26 January 2012

Lasers shine light on galactic magnetic fields

The mystery of how galaxies, including our Milky Way, have become magnetised has been solved by experiments using high-power lasers.
magnetic seed

Physicists have successfully reproduced the shock waves found in developing galaxies, a possible source of galactic magnetic fields.
On the left: an image of a laser-produced shock wave. Brighter colours correspond to regions of higher density or temperature (i.e. a shock). On the right: A simulation of a collapsing shock wave arising in a protogalaxy.
Credit: A. Ravasio, A. Pelka, J. Meinecke and C. Murphy (LULI) / F. Miniati (ETH)

SHROPSHIRE: The mystery of how galaxies, including our Milky Way, have become magnetised has been solved by experiments using high-power lasers.

By reproducing the conditions found in developing galaxies, physicists have shown that shock waves can generate tiny ‘seed’ magnetic fields, which might eventually grow into the large-scale magnetic fields we observe today. The research is described in this Nature today.

“Observations indicate that magnetic fields are ubiquitous in galaxy clusters, galaxies, and even in voids,” said Gianluca Gregori, lead author of the study from the University of Oxford in England.

“To explain this large-scale magnetisation, magnetic fields must have existed for a long time. But where have these magnetic seeds come from? Our experiment indicates that the generation of seeds by shocks is a plausible explanation, as initially suggested in numerical simulations.”

Magnetic galaxies

It is thought that every galaxy and galaxy cluster in our universe has a magnetic field. Although much weaker than the Earth’s magnetic field, these galactic fields play an important role in star formation, as well as helping to prevent galaxies from gravitational collapse.

Scientists believe that galactic magnetic fields are generated from weaker seed fields.

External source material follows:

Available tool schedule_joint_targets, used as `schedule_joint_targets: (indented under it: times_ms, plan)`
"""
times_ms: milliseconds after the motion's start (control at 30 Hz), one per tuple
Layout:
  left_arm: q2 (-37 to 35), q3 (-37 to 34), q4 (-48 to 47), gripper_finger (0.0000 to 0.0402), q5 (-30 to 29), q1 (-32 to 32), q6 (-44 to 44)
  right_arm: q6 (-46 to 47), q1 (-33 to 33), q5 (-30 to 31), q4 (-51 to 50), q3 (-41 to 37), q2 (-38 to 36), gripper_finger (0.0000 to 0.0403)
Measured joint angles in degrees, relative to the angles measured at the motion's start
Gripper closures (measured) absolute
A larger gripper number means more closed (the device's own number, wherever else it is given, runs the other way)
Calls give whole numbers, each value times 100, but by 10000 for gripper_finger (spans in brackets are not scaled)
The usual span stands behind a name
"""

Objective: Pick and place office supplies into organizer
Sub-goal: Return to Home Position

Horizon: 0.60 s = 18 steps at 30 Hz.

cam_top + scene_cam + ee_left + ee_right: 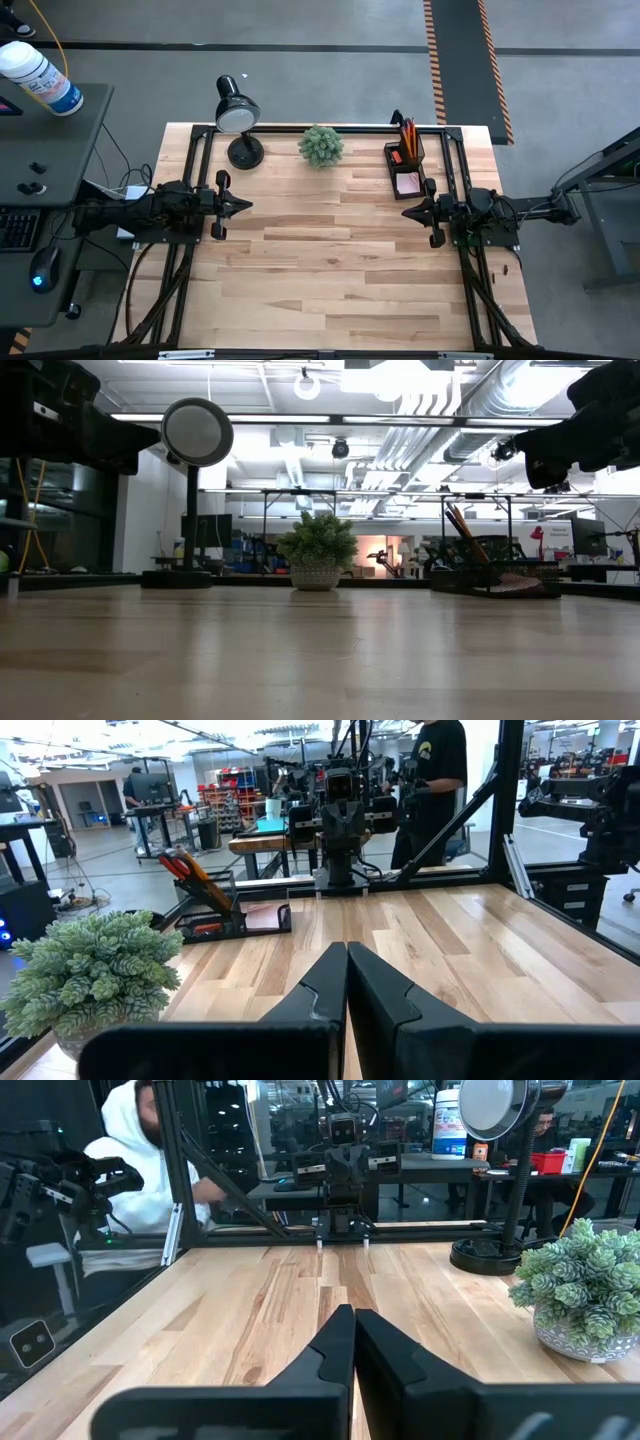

These seeds are then amplified via a dynamo mechanism, in which the rotation and turbulence of the galaxy’s interstellar medium – the gas and dust between stars – acts to reinforce the original magnetic field.

However, this mechanism doesn’t explain how the seed fields themselves come into being. One of the proposed methods for creating seeds is via shock waves generated by collapsing matter in developing ‘protogalaxies’. According to this hypothesis, the shocks pass through the protogalaxy’s plasma (a gas composed of charged particles), creating an electric current, and hence a magnetic field. This process is known as the ‘Biermann battery’.

Simulating shock waves

Now, an international team of physicists has successfully simulated this Biermann battery process by using a high-power laser to create shock waves comparable to those in a protogalaxy.

The pulsed laser was directed at a small carbon rod inside a chamber filled with helium gas. “This mimicked an explosion,” said Gregori. “A big laser was required as a starting point because we wanted to make the explosion as strong as possible. The one we used at LULI (Laboratoire pour l’Utilisation de Lasers Intenses) in Paris is one of the largest in Europe.”

This explosion created a shock wave ahead of the expanding material. As the shock wave moved through the plasma in the chamber, a current loop was created, which in turn generated a magnetic field.

Tiny magnetic seeds

Having measured the strength of this lab-created magnetic field, the researchers then used simple scaling relations to estimate the strength of a hypothetical galactic magnetic field.

Their calculations gave a galactic magnetic field strength of around 1 zG (zeptogauss). To put this into perspective, the Earth’s magnetic field is approximately one hundred, billion, billion times stronger.

But although it may be miniscule, this magnetic field strength agrees with the values predicted by previous numerical simulations. The researchers propose that this seed field can then be amplified to larger values by turbulent motions, over timescales of hundreds of millions of years.

Not the only way

“These types of explorations – studying exotic astrophysical phenomena in the lab – are great fun and potentially very interesting,” commented Larry Widrow, an astronomer and magnetic field expert from Queen’s University in Ontario, Canada.

But Widrow went on to emphasize that lab experiments such as these can only tell us so much: “What we really require is a better understanding of the early stages of galaxy formation, and this is something that can only be achieved through detailed theoretical modelling and simulations.”

He also added that the Biermann process is not the only suggested mechanism for creating seed fields. “Two other examples are the early generation of stars, which can explode and expel their magnetic fields into the interstellar medium, and active galactic nuclei, which similarly expel their fields through winds and jets,” said Widrow.

“There are indeed other mechanisms that have been proposed,” said Gregori. “Experiments are planned in even larger laser facilities to study these scenarios.” One of these experiments will be carried out at the National Ignition Facility in Livermore, California – the largest laser system in the world.